* WORK TO BE COMPLETED: Which lines of the data below contain "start"? Please show them all.

* PROVIDED RECORDS:
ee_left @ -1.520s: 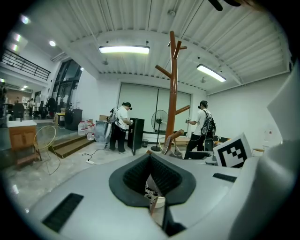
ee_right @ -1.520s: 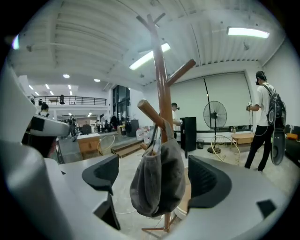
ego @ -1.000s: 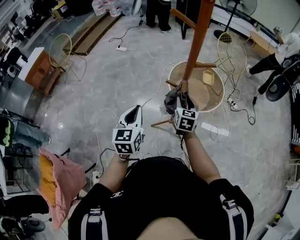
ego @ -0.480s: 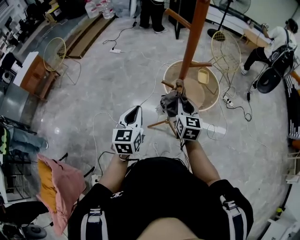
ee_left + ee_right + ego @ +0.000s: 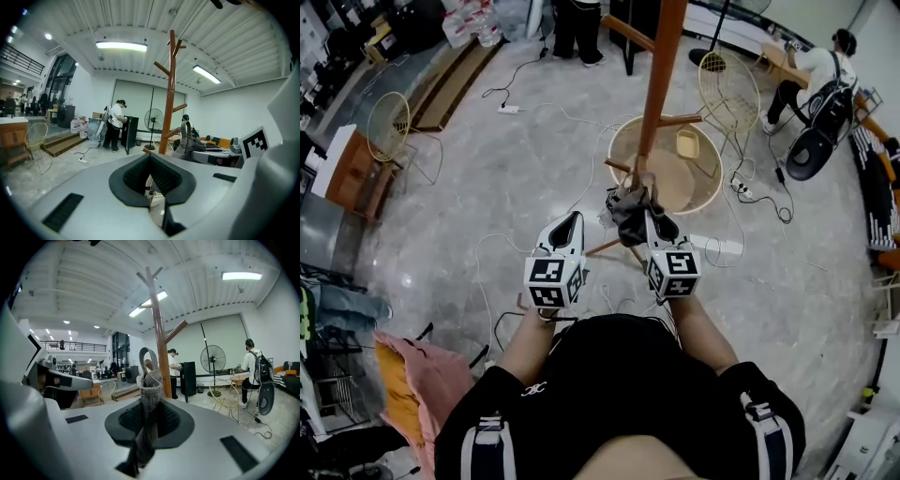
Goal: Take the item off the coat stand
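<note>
A tall brown wooden coat stand (image 5: 654, 84) rises just ahead of me. On one of its low pegs hangs a dark grey fabric item (image 5: 628, 208) with a strap loop. My right gripper (image 5: 654, 225) is at that peg. Its jaws are closing, and in the right gripper view the pads pinch the grey fabric (image 5: 150, 394), whose loop stands up in front of the pole (image 5: 161, 348). My left gripper (image 5: 565, 230) hovers to the left of the stand, jaws together with nothing between them. In the left gripper view the stand (image 5: 171, 93) and the hanging item (image 5: 186, 143) are ahead to the right.
A round wooden tub (image 5: 622, 141) sits at the stand's foot. Wire chairs stand at the back right (image 5: 728, 80) and far left (image 5: 387, 127). Cables trail over the marble floor (image 5: 497, 262). A pink cloth (image 5: 417, 375) lies at my left. A person (image 5: 811, 75) works at the back right.
The right gripper's jaws have come together on the grey item at the peg and the gripper has drawn slightly toward me. The left gripper holds its place.
</note>
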A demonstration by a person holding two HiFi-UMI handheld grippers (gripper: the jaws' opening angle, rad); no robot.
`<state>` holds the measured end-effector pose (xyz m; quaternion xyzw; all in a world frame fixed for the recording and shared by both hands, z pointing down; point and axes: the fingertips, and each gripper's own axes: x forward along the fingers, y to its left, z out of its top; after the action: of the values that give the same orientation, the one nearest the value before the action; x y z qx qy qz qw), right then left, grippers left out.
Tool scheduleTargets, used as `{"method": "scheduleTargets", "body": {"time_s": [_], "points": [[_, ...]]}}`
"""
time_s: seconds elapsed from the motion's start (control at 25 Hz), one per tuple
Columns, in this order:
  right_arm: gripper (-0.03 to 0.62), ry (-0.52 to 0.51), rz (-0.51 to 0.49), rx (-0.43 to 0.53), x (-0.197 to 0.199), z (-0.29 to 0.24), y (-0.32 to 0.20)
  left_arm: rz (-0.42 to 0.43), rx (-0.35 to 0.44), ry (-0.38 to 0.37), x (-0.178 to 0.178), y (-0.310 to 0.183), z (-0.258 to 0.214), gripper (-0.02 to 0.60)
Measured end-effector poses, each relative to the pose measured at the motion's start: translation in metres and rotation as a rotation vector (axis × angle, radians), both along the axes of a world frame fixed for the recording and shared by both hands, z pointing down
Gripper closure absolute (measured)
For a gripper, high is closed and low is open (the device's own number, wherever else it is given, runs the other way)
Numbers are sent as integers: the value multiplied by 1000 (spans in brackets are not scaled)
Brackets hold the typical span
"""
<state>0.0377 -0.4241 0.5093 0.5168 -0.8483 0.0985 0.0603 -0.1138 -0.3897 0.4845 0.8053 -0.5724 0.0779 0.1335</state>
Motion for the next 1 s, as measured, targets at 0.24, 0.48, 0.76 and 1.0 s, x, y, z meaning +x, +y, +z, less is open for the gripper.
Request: {"method": "scheduleTargets", "body": {"time_s": [0.24,0.48,0.76,1.0], "points": [[551,10,11,2,13,9,21,56,-2,4,16,0,3,565],[553,15,53,-44,29,25,28,100,0,8,29,0,3,565],[553,14,105,-41,43,23,32,143,16,14,41,0,-3,565],[553,16,117,-35,43,21,40,153,19,13,39,6,-4,565]]}}
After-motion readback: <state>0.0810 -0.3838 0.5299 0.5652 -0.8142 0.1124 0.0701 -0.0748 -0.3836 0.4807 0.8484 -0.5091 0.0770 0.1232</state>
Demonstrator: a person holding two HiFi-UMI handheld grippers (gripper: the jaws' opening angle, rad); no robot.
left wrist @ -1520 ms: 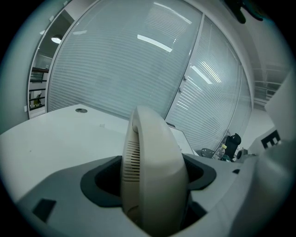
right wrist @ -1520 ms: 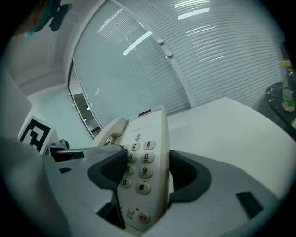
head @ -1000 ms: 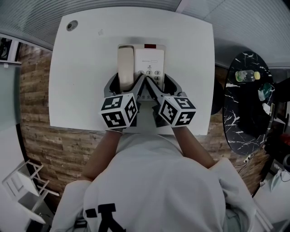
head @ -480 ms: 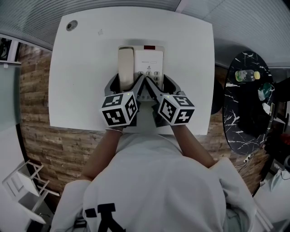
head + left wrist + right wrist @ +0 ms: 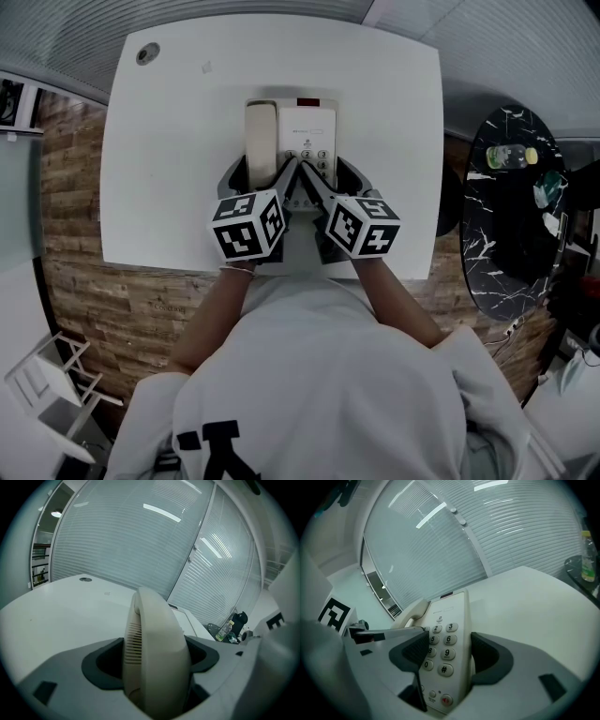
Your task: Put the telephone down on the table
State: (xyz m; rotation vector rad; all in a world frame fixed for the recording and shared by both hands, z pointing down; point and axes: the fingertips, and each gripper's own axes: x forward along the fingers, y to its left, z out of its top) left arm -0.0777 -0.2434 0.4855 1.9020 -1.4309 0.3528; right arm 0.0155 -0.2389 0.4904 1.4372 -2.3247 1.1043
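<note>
At the right of the head view we see a round side table (image 5: pixel 511 234) with a black, white-veined marble top. A clear bottle (image 5: pixel 512 157) stands on it near the far edge, and a small green thing (image 5: pixel 548 187), too blurred to name, sits near it. Brick-patterned flooring (image 5: pixel 122 300) shows at lower left, beside a white chair frame (image 5: pixel 52 380). Both gripper views show pale horizontal blinds (image 5: pixel 140 541) behind.

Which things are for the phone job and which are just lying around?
For the job: telephone, its handset, left gripper, right gripper, white table.
Just lying about: bottle, black marble table, white chair.
</note>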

* ANSWER TO THIS PROBLEM:
time_s: seconds elapsed from the motion's start (control at 25 Hz), one per tuple
Measured end-effector poses, each relative to the pose measured at the motion's start: translation in metres and rotation as a rotation vector (axis × angle, radians), both along the axes of a world frame fixed for the recording and shared by both hands, z pointing down

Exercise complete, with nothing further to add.